* **Problem to work on**
Could you repeat the whole listing below exactly as it stands?

* **Exercise data**
=======

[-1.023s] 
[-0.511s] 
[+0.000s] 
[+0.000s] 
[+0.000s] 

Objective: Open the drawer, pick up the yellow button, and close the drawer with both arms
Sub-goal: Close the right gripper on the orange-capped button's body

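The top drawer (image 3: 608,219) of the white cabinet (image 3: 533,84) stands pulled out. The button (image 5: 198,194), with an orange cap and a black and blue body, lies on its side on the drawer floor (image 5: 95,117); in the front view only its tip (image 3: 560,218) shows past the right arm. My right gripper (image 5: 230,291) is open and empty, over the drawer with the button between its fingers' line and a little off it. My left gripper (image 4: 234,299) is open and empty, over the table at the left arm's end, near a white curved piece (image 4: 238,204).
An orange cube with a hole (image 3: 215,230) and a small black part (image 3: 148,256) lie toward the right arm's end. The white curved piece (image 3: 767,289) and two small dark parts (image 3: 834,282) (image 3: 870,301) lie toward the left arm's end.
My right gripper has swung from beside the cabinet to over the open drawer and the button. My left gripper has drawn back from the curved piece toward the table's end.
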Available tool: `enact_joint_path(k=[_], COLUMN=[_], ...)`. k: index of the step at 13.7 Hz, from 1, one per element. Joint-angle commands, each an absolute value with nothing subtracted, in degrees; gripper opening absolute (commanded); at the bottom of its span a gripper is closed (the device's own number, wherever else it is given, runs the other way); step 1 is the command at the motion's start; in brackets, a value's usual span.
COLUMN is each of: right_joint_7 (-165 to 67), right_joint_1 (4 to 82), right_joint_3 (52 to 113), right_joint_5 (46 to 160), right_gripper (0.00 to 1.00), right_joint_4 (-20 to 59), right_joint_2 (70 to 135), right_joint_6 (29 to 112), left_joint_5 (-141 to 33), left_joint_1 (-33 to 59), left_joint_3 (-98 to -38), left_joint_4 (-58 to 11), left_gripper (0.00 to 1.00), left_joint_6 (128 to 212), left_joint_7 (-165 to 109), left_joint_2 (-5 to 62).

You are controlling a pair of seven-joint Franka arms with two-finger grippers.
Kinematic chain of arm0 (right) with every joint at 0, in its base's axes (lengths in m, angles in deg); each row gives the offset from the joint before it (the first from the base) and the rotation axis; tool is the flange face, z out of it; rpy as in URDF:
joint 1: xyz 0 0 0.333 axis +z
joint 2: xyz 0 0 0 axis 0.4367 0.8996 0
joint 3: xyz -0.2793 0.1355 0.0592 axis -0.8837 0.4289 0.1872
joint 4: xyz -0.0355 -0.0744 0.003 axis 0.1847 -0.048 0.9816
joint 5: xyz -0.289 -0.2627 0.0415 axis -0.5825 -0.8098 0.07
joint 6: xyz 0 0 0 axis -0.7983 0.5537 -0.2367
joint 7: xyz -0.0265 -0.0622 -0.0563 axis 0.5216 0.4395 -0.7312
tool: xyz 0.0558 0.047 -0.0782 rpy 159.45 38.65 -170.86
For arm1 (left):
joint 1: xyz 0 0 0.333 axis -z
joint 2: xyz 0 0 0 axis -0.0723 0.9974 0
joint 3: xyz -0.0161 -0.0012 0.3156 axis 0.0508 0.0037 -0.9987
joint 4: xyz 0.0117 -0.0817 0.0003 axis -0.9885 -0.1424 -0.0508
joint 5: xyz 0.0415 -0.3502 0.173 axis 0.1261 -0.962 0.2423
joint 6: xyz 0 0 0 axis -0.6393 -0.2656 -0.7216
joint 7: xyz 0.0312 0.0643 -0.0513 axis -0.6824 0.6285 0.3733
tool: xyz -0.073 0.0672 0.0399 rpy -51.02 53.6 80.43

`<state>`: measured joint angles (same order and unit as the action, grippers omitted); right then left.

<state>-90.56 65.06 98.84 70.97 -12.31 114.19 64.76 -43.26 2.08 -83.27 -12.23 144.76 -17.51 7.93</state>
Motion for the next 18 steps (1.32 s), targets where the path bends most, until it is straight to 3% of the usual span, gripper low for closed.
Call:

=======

* **Answer to this exercise**
[-1.023s] 
[-0.511s] 
[+0.000s] 
[+0.000s] 
[+0.000s] 

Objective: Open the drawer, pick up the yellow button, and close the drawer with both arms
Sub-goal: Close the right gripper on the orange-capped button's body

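The top drawer (image 3: 608,219) of the white cabinet (image 3: 533,84) stands pulled out. The button (image 5: 198,194), with an orange cap and a black and blue body, lies on its side on the drawer floor (image 5: 95,117); in the front view only its tip (image 3: 560,218) shows past the right arm. My right gripper (image 5: 230,291) is open and empty, over the drawer with the button between its fingers' line and a little off it. My left gripper (image 4: 234,299) is open and empty, over the table at the left arm's end, near a white curved piece (image 4: 238,204).
An orange cube with a hole (image 3: 215,230) and a small black part (image 3: 148,256) lie toward the right arm's end. The white curved piece (image 3: 767,289) and two small dark parts (image 3: 834,282) (image 3: 870,301) lie toward the left arm's end.
My right gripper has swung from beside the cabinet to over the open drawer and the button. My left gripper has drawn back from the curved piece toward the table's end.
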Available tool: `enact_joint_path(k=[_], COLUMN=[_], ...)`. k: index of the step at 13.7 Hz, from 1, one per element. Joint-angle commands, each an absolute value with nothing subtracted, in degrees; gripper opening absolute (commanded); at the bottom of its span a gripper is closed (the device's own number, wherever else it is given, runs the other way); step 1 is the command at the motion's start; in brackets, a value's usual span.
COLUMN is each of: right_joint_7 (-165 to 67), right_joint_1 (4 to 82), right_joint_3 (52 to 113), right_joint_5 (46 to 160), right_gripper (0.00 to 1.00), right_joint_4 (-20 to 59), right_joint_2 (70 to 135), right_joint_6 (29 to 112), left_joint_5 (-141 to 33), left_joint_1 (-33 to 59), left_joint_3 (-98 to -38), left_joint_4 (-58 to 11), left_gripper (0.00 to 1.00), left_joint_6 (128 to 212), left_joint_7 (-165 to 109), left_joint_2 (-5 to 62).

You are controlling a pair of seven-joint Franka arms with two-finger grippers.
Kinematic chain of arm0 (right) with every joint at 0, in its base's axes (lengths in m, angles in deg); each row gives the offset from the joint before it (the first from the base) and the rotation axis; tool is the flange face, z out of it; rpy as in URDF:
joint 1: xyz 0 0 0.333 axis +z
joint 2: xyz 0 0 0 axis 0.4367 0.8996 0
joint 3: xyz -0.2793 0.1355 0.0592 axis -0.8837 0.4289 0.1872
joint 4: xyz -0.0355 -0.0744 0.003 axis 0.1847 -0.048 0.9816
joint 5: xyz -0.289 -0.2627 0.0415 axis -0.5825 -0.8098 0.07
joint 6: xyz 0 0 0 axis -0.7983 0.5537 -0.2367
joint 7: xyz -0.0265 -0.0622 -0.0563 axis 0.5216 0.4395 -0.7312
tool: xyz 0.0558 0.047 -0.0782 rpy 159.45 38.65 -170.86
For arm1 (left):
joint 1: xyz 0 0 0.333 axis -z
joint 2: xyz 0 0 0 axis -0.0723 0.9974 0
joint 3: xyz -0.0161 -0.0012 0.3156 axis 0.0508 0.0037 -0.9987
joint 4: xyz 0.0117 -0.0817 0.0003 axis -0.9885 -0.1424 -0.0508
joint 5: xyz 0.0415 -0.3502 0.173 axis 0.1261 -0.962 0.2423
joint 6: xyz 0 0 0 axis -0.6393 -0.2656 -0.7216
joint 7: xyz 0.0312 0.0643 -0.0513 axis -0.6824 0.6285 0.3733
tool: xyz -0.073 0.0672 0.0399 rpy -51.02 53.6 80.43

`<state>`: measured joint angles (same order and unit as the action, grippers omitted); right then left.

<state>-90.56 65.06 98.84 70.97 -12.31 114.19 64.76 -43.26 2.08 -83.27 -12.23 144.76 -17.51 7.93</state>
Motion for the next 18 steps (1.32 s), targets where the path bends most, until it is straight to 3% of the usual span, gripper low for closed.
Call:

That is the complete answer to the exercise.